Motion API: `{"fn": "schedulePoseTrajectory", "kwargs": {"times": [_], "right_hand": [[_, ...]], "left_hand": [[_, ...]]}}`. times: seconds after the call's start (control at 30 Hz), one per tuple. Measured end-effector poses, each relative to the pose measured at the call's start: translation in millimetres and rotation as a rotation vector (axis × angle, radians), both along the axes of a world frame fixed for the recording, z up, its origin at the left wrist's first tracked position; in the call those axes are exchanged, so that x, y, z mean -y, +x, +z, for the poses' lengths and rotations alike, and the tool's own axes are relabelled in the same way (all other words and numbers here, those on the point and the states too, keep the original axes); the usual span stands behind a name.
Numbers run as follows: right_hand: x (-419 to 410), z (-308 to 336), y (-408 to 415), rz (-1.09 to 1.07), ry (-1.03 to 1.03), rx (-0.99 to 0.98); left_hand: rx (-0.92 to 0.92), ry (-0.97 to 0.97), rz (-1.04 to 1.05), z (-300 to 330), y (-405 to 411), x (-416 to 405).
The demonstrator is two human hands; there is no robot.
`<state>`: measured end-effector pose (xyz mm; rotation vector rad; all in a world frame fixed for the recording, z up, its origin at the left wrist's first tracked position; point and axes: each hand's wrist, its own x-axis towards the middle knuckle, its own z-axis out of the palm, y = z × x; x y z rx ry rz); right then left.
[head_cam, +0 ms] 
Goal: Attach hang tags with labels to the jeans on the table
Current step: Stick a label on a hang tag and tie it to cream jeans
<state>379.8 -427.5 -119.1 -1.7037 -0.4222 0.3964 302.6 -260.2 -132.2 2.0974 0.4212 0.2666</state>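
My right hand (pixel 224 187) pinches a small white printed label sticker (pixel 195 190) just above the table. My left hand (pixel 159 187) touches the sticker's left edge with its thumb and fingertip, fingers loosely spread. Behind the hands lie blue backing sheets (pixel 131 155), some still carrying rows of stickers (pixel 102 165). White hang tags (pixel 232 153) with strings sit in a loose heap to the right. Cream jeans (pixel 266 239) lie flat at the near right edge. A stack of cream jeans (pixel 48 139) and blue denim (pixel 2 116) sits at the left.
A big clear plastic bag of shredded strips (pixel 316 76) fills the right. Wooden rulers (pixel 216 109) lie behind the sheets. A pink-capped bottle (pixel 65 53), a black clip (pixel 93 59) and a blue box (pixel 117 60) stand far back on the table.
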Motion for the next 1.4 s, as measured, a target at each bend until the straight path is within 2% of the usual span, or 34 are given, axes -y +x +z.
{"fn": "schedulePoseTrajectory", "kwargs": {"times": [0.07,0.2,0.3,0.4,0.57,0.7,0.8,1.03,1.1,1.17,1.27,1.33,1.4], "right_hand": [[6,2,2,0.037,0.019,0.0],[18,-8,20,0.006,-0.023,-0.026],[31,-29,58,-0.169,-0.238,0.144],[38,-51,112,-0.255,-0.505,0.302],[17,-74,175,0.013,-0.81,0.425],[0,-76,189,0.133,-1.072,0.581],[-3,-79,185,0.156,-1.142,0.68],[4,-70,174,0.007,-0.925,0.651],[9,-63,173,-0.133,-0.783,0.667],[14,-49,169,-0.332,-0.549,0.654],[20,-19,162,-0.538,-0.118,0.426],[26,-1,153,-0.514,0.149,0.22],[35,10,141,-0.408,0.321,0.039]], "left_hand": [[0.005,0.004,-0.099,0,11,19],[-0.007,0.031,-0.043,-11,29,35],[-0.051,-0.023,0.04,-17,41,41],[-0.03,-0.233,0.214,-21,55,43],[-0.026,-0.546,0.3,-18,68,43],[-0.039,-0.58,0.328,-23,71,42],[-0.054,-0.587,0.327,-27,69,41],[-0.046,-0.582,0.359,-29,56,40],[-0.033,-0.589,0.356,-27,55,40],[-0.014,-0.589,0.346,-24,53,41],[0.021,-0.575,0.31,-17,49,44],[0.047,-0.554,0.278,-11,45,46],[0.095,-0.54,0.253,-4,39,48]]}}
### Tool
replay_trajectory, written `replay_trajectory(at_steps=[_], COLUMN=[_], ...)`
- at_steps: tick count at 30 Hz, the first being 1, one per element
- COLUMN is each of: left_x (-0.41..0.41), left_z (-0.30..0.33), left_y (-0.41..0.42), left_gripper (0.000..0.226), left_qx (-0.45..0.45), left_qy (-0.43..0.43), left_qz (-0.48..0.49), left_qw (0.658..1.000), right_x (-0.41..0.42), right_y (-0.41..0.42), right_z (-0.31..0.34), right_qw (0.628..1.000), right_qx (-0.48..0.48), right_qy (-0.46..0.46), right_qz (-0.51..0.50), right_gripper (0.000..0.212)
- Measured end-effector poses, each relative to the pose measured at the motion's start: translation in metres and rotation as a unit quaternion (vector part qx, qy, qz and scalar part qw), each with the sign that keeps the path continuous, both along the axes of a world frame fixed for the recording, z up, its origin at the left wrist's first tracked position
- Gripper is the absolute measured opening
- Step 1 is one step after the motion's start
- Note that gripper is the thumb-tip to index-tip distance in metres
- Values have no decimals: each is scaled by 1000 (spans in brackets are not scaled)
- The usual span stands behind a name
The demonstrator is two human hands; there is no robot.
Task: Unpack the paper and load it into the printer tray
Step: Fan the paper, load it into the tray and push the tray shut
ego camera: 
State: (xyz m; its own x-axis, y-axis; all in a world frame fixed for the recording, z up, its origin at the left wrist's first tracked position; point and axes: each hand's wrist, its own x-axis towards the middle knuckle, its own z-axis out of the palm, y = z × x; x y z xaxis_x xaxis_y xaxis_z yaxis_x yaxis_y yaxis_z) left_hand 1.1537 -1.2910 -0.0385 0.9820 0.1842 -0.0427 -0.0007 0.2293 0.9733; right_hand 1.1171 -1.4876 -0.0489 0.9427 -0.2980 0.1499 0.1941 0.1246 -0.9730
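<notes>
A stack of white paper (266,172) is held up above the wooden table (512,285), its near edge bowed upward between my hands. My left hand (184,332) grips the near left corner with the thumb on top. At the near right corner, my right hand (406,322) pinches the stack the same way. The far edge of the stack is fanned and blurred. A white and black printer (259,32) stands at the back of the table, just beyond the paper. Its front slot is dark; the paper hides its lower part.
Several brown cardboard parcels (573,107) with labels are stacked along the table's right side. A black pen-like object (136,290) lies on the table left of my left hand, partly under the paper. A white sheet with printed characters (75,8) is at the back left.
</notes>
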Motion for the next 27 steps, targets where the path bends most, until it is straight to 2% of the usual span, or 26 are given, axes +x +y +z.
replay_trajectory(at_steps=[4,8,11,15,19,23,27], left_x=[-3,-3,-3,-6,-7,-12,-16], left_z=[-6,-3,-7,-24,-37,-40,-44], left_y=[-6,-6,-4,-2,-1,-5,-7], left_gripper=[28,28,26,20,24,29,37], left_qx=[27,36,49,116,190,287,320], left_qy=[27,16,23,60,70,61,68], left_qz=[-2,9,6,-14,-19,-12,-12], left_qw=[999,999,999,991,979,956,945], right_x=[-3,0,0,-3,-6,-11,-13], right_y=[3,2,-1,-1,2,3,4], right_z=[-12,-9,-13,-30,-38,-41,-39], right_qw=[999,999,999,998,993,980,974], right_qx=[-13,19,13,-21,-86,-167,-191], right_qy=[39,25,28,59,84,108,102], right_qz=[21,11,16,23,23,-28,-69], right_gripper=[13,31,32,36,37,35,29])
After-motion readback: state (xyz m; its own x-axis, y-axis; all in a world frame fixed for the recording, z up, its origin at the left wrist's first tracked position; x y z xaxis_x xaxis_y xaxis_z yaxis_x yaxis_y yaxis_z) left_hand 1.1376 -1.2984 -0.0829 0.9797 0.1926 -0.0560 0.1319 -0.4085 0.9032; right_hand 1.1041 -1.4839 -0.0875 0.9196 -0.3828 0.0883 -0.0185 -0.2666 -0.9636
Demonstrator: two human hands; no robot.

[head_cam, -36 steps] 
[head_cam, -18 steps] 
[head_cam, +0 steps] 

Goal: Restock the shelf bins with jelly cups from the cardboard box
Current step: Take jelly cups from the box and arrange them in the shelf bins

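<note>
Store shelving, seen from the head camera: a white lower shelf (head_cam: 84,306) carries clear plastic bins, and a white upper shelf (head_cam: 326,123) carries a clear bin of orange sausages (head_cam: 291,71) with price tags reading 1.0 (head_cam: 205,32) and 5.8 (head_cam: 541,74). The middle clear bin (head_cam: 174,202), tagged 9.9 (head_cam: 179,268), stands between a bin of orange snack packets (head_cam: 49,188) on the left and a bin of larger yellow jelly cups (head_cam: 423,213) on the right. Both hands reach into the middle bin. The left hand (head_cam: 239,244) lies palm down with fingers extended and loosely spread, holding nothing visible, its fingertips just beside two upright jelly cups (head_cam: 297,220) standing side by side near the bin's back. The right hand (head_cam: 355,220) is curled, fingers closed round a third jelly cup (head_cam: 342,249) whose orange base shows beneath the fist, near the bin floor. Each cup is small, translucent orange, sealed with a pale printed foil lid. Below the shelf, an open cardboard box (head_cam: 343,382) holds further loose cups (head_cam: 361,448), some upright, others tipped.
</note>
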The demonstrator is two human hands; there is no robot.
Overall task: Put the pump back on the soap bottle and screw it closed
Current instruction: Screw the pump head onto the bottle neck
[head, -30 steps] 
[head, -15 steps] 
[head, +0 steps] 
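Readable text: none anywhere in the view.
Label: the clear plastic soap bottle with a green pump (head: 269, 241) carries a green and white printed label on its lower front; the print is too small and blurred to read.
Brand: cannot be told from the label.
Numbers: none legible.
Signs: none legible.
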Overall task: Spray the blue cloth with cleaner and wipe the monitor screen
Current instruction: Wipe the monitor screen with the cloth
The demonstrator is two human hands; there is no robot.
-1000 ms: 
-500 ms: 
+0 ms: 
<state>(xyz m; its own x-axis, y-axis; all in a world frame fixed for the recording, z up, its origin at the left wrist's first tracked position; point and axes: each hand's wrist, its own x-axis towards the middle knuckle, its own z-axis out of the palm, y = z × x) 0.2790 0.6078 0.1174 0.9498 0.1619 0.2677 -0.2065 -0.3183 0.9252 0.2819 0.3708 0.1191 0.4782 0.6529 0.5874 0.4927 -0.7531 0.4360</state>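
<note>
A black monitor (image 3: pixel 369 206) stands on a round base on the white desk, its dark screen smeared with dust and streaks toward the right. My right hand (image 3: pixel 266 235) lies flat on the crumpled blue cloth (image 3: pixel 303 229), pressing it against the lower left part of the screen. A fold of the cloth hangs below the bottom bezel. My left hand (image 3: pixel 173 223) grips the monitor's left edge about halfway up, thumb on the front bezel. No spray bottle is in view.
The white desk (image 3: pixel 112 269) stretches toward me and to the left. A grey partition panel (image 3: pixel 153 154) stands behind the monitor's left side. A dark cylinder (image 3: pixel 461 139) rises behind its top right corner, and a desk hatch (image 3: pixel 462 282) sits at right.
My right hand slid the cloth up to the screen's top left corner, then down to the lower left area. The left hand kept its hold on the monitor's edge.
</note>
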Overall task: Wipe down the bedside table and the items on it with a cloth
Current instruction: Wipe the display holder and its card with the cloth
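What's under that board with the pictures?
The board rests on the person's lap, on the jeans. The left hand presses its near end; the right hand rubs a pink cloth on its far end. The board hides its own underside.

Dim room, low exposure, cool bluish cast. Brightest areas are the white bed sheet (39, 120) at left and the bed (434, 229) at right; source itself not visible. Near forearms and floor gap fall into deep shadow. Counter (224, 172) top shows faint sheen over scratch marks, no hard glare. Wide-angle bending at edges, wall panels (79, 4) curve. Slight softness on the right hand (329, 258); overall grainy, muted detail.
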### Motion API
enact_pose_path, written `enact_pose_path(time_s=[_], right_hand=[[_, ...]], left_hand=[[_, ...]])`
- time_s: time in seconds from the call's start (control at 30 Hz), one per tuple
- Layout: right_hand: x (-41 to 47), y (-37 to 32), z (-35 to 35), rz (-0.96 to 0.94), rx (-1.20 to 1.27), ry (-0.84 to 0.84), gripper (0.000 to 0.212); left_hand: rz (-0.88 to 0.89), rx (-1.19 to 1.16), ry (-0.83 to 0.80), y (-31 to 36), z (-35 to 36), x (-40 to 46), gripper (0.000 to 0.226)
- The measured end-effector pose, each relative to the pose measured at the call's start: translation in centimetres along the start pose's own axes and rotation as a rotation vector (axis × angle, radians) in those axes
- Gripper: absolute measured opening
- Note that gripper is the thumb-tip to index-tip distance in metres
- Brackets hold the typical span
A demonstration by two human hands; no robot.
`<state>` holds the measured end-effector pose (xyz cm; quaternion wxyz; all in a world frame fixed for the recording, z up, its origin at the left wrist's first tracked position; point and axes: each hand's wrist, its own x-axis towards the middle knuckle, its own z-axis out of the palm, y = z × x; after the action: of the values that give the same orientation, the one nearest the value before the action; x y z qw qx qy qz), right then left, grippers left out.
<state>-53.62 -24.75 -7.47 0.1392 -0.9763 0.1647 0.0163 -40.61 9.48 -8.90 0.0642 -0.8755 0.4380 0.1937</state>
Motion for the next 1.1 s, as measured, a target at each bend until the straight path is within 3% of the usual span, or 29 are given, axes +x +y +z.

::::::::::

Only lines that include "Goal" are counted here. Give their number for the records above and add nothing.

2